The Frozen Dead by Bernard Minier

Publication date: 01 Aug 2013. Mulholland Books. Translated by Alison Anderson.

Bernard Minier grew up at the foot of the Pyrenees. He has received several awards for his short stories. The Frozen Dead, originally titled Glacé (2011), is his first crime novel.

The blurb reads: The first victim is a horse: its headless body hangs suspended from the edge of a frozen cliff. On the same day as the gruesome discovery, a young psychiatrist starts her first job at a secure asylum for the criminally insane, just a few miles away. Commandant Servaz, a Toulouse city cop, can’t believe he has been called out over the death of an animal. But there is something disturbing about this crime that he cannot ignore. Then DNA from one of the most notorious inmates of the asylum is found on the corpse… and a few days later the first murder takes place. In this snowbound valley, deep in the Pyrenees, a dark story of madness and revenge is unfolding. It will take all of Servaz’s skill to solve it.

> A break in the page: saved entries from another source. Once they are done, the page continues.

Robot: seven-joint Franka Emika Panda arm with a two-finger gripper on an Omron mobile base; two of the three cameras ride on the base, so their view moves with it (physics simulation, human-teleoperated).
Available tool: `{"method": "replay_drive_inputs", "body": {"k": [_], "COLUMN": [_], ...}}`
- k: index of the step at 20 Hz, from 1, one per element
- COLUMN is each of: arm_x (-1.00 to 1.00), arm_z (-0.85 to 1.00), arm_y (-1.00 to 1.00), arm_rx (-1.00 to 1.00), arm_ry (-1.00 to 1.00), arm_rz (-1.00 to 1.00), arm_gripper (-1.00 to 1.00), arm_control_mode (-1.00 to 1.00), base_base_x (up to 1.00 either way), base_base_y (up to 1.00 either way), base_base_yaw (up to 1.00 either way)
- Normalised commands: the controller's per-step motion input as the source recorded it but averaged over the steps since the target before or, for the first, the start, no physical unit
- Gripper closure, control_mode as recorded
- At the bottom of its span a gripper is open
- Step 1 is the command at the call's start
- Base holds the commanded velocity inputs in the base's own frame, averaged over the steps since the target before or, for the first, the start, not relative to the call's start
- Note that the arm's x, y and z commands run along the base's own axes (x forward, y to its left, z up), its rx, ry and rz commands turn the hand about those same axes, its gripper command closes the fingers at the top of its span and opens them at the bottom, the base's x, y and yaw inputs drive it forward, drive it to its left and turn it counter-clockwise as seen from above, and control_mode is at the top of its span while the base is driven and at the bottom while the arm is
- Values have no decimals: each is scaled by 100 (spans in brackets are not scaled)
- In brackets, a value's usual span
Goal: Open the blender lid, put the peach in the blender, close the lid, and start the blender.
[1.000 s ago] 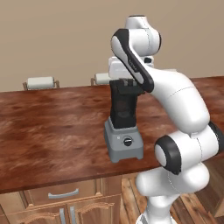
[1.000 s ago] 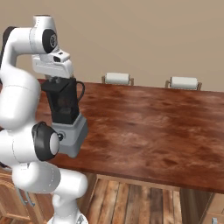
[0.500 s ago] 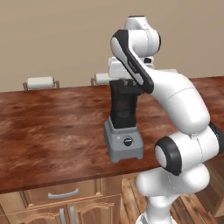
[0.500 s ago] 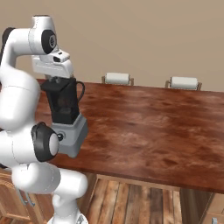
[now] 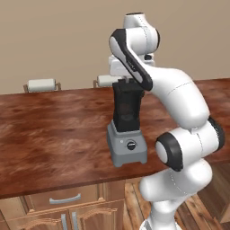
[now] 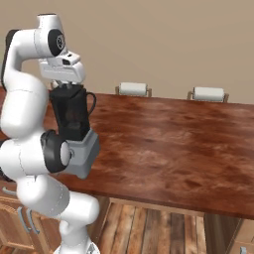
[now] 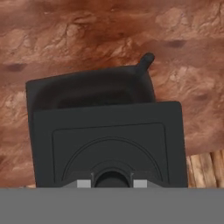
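End effector point(image 7: 111, 183) pinched the raised round centre of the flat black square blender lid point(image 7: 109, 144); beneath sat the dark translucent blender point(image 5: 127, 130) on glossy wood-grain tabletop point(image 5: 49, 130)

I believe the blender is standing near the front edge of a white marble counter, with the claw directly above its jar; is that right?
Not quite: the counter is dark reddish-brown wood, not white marble, as the left base view shows. The rest holds: the blender stands near the front edge, with the claw directly above its jar, at the blender lid.
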Motion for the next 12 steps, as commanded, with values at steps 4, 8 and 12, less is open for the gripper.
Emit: {"method": "replay_drive_inputs", "body": {"k": [4,8,12], "arm_x": [21,24,12], "arm_z": [0,-1,-12], "arm_y": [0,0,1], "arm_rx": [-3,-1,0], "arm_ry": [0,0,0], "arm_rz": [1,3,6], "arm_gripper": [100,100,100], "arm_control_mode": [-100,-100,-100], "base_base_x": [0,0,0], "base_base_y": [0,0,0], "base_base_yaw": [0,0,0]}}
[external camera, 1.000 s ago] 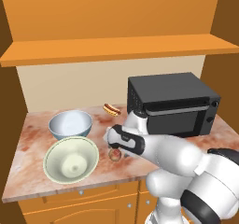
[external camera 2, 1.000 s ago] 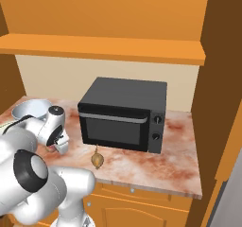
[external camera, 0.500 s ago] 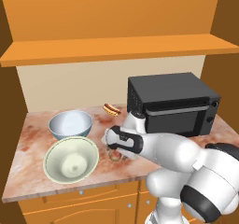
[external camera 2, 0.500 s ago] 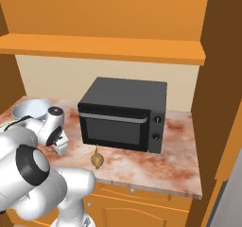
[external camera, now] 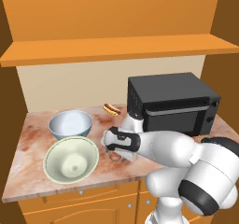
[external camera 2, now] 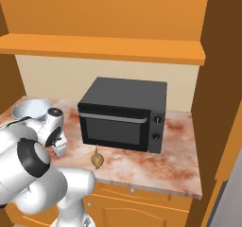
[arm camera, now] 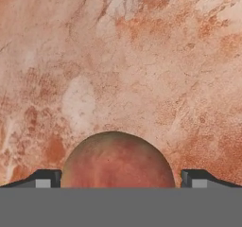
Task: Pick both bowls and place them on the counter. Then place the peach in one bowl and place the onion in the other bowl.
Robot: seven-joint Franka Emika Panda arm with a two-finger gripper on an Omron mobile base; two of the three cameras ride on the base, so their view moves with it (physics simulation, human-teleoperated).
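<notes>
Both bowls stand on the marbled counter [external camera: 29,143]: the white one with the blue outside [external camera: 70,124] behind, the wider cream one [external camera: 71,160] in front. To their right my gripper [external camera: 115,154] points down at the counter, open, with the peach [arm camera: 118,161] low between its fingertips [arm camera: 47,179]. The peach nearly fills the gap; a thin sliver of space shows on one side. The peach [external camera: 115,157] rests on the stone. The onion [external camera 2: 97,160] lies in front of the microwave, stem up, well right of the gripper [external camera 2: 59,148].
A black microwave [external camera: 172,101] stands at the right back of the counter [external camera 2: 156,162]. A small hot dog in a bun [external camera: 111,109] lies near the back wall between the blue-white bowl and the microwave. An orange wooden shelf [external camera: 116,48] hangs overhead.
The hand has sunk slightly toward the counter over the peach. Bowls, onion and hot dog have not moved.
</notes>
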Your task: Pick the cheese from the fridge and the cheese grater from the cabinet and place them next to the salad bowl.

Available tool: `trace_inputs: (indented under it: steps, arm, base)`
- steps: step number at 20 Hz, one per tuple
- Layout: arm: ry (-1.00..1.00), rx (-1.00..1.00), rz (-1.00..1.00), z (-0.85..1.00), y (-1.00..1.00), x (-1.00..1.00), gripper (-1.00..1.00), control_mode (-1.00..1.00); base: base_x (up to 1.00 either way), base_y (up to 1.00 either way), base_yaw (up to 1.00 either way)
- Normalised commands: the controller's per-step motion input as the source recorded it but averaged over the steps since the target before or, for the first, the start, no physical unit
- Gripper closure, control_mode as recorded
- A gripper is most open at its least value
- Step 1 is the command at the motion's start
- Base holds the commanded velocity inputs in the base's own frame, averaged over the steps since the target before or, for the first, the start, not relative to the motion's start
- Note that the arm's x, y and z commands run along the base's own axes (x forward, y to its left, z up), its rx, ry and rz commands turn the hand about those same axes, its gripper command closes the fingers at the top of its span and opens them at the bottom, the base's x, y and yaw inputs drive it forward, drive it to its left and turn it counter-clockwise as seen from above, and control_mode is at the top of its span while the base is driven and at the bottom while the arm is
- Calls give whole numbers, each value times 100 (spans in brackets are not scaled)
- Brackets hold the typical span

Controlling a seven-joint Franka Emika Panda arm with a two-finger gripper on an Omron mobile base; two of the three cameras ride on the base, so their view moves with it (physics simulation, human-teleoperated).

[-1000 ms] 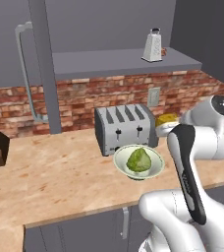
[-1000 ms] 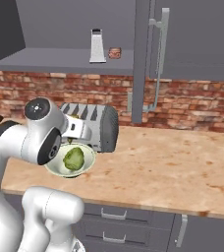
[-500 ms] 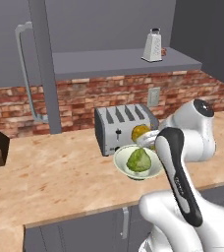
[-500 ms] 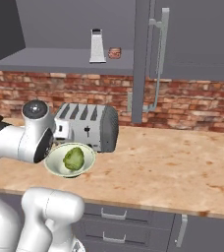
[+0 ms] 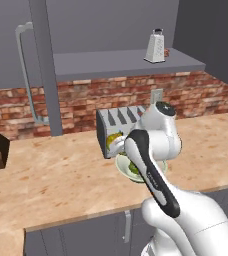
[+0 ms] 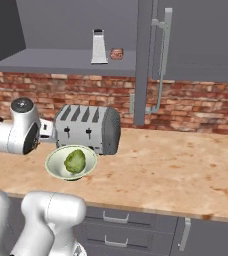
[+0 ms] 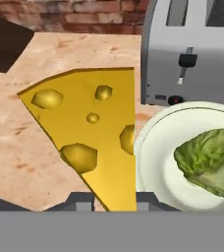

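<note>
You're pinching the cheese [image 7: 92, 142] in the hand [image 7: 113, 201], hanging just left of the bowl [image 7: 155, 162], toaster [image 7: 197, 54] behind it; surface [image 7: 20, 157] lying below.

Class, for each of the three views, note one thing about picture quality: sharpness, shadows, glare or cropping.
Left base view: flat, even light, no glare; the white arm hides most of the bowl. Right base view: sharp throughout, with a soft shadow under the toaster. Hand view: the cheese looms large and crisp, its lower tip cut off at the bottom, with the bowl cropped at the right edge.
</note>
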Motion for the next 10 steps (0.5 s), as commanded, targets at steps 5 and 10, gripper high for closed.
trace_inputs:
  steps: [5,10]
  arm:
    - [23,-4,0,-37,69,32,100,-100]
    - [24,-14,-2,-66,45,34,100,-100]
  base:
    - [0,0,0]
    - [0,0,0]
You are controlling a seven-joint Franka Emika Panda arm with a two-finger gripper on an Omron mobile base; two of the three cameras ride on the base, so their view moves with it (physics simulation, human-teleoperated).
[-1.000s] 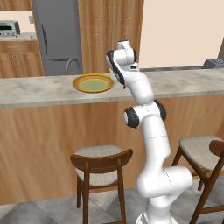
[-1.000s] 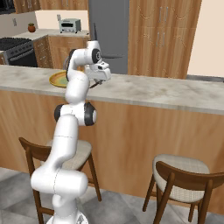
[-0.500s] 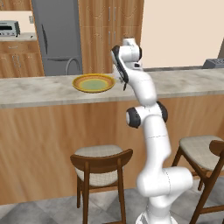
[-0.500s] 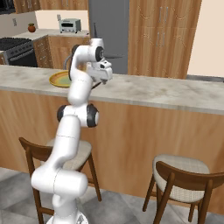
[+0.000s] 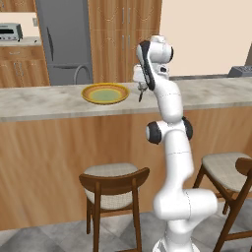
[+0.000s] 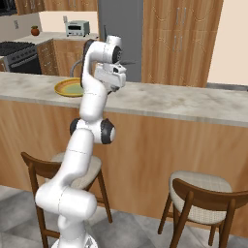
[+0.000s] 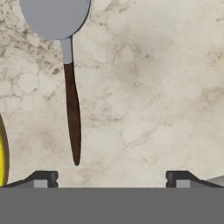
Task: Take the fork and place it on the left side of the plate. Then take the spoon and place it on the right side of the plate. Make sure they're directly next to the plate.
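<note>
The yellow plate (image 5: 105, 93) lies on the marble counter (image 5: 44, 101); its rim also shows in the right base view (image 6: 68, 88) and as a sliver at the left of the hand view (image 7: 1, 153). A spoon (image 7: 72, 109) with a grey bowl and a dark brown handle lies flat on the counter just right of the plate. My gripper (image 5: 141, 88) (image 6: 111, 88) hangs over the counter beside the plate's right edge, pointing down. It is open (image 7: 111, 179), fingertips (image 7: 43, 178) wide apart, nothing held; the spoon's handle tip lies below, nearer the left finger.
Wooden stools (image 5: 114, 178) (image 6: 201, 193) stand in front of the counter. A grey fridge (image 5: 64, 39), wooden cabinets and a toaster (image 6: 77, 28) line the back wall. A curved faucet (image 5: 79, 74) rises behind the plate. The counter stretches bare to the right (image 6: 193, 104).
The hand has shifted a little to the right, from the plate's right edge to the counter beside it, and the upper arm has straightened upward.
</note>
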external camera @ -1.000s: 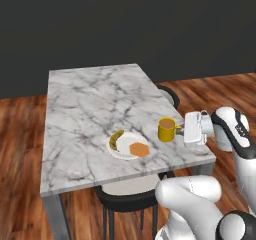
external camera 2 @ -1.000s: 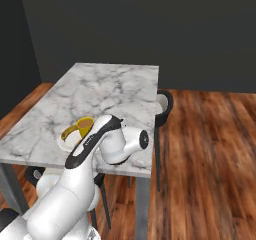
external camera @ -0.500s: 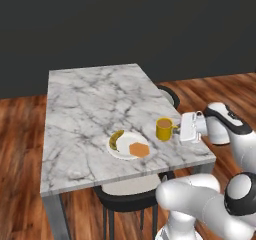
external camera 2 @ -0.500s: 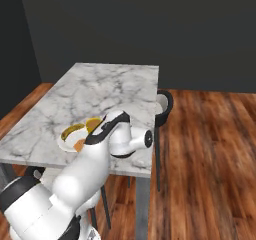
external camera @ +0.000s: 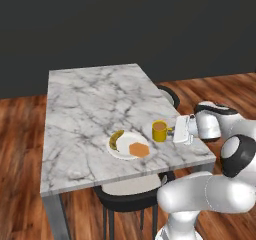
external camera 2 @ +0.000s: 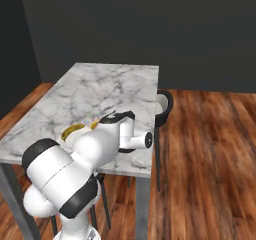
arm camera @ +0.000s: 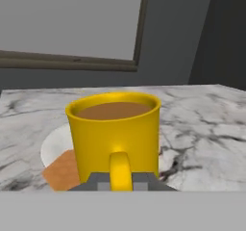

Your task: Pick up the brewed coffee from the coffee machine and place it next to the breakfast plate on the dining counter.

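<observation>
The brewed coffee (external camera: pixel 160 131), a small yellow mug of brown liquid, stands at the right front of the dining counter (external camera: pixel 95 99), just right of the breakfast plate (external camera: pixel 125 150). The white plate holds a brown toast piece (external camera: pixel 138 149) and a banana-like piece (external camera: pixel 116 139). My gripper (external camera: pixel 175 130) reaches in from the right, shut on the mug's handle. In the hand view the mug (arm camera: pixel 115 129) looms close, its handle (arm camera: pixel 120 170) pinched in my gripper (arm camera: pixel 120 182), with the plate (arm camera: pixel 52 146) behind on the left. Whether the mug's base touches the marble I cannot tell.
A black chair with a pale seat (external camera: pixel 170 96) stands at the counter's right side, and another (external camera: pixel 127 191) is tucked under the front edge. The counter's right edge (external camera: pixel 200 149) runs under my hand. Wooden floor (external camera 2: pixel 210 149) lies all around, with dark walls behind.
The mug has shifted slightly left toward the plate and a little lower, still held. My elbow has swung up higher at the right of the left base view.
</observation>
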Motion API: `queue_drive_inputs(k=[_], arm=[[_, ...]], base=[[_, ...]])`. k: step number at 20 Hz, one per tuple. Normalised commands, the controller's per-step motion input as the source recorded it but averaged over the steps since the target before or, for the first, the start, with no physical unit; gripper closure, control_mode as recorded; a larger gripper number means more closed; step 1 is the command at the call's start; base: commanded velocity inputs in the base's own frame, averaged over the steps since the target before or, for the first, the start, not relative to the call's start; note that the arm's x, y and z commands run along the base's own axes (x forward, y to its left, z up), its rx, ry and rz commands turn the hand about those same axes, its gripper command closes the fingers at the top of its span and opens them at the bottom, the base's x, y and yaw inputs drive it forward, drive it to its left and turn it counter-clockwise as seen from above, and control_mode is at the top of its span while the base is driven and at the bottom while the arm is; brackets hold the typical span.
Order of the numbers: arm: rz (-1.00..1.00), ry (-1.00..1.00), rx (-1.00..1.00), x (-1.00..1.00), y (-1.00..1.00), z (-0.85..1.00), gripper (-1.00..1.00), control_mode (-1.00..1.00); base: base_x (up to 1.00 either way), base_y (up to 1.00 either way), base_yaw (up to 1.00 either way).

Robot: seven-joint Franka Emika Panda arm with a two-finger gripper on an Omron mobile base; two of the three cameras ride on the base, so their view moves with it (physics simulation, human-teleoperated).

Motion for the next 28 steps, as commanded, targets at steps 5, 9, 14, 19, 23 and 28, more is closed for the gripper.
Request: queue_drive_inputs(k=[5,9,14,19,23,28], arm=[[0.0,0.0,0.0,0.31,-0.21,-0.36,1.0,-1.0],[0.0,0.0,0.0,0.3,-0.16,-0.36,1.0,-1.0],[0.0,0.0,-0.01,0.3,-0.04,-0.36,1.0,-1.0],[0.0,0.0,-0.01,0.31,0.0,-0.31,1.0,-1.0],[0.0,0.0,-0.02,0.26,0.0,-0.19,-1.0,-1.0],[0.05,0.0,-0.05,-0.1,0.0,0.2,-1.0,-1.0]], base=[[0.0,0.0,0.0],[0.0,0.0,0.0],[0.0,0.0,0.0],[0.0,0.0,0.0],[0.0,0.0,0.0],[0.0,0.0,0.0]])
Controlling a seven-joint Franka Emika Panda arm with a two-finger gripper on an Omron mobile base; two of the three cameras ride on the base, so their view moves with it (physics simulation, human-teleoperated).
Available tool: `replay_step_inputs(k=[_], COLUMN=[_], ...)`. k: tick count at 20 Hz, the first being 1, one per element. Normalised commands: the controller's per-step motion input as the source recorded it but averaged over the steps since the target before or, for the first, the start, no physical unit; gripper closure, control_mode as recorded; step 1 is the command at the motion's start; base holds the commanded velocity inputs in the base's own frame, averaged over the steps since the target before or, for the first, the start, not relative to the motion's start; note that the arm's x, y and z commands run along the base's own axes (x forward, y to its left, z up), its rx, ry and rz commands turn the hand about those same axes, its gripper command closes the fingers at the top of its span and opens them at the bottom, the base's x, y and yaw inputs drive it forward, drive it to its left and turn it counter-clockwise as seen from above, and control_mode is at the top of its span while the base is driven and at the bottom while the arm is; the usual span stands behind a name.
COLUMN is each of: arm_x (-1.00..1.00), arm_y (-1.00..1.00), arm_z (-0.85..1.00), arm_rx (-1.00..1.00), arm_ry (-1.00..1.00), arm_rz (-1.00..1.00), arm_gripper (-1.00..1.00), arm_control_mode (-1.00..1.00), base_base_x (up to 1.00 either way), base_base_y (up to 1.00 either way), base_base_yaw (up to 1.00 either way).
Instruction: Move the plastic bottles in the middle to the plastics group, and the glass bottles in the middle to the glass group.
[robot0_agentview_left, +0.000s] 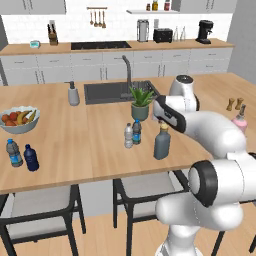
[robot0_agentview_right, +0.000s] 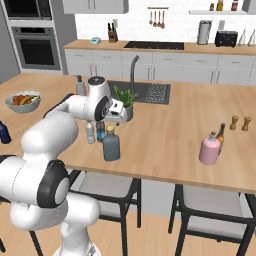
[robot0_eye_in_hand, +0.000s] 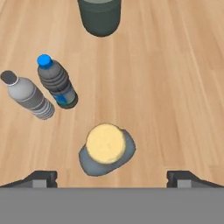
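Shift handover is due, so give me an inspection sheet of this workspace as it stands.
Surface: wooden island counter, with a sink set in it.
Job's things: slate-grey bottle and two water bottles stand upright mid-counter; plastics pair near the left edge; pink bottle at the right.
Clutter: fruit bowl, soap dispenser, potted plant, two brown shakers.
Grippers: gripper hangs above the slate-grey bottle's tan cap, jaws open, holding nothing.
Cables: nothing seen.
Surroundings: chairs under the counter; back counter with toaster and coffee machine.
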Motion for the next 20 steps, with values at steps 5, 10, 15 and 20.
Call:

You can read my previous post Glacé – Frozen.

His second novel El círculo, originally titled Le Cercle (2012), has just been released in Spain. (Roca editorial).

Just wonder if we won’t speak soon of a Pyrenees Noir. After all Adamsberg was born there.

Glacé – Frozen

Bajo el hielo (Roca, 2011), original title Glacé, translated from the French by Dolors Gallart is the debut novel of Bernard Minier and has just been published by Roca editorial. It was a great success since its release in February 2011, and was awarded with the Prize to the best novel at Cognac Crime Fiction (Polar) Festival.

Synopsis: December 2008. The setting, a deep valley in the Pyrenees. On their way to work, the employees of an hydroelectric plant have discovered the beheaded body of a horse hanging in the frozen side of the mountains.
The investigation of this gruesome discovery is assigned to Captain Servaz, an hypochondriac in his forties who always behaves instinctively. This is the strangest case in his career. What reason would anyone have to kill a horse, two thousand meters above sea level? Everything indicates that this is only the starting point of a long nightmare. That same day, a young psychiatrist starts working in the local psychiatric hospital. (My free translation).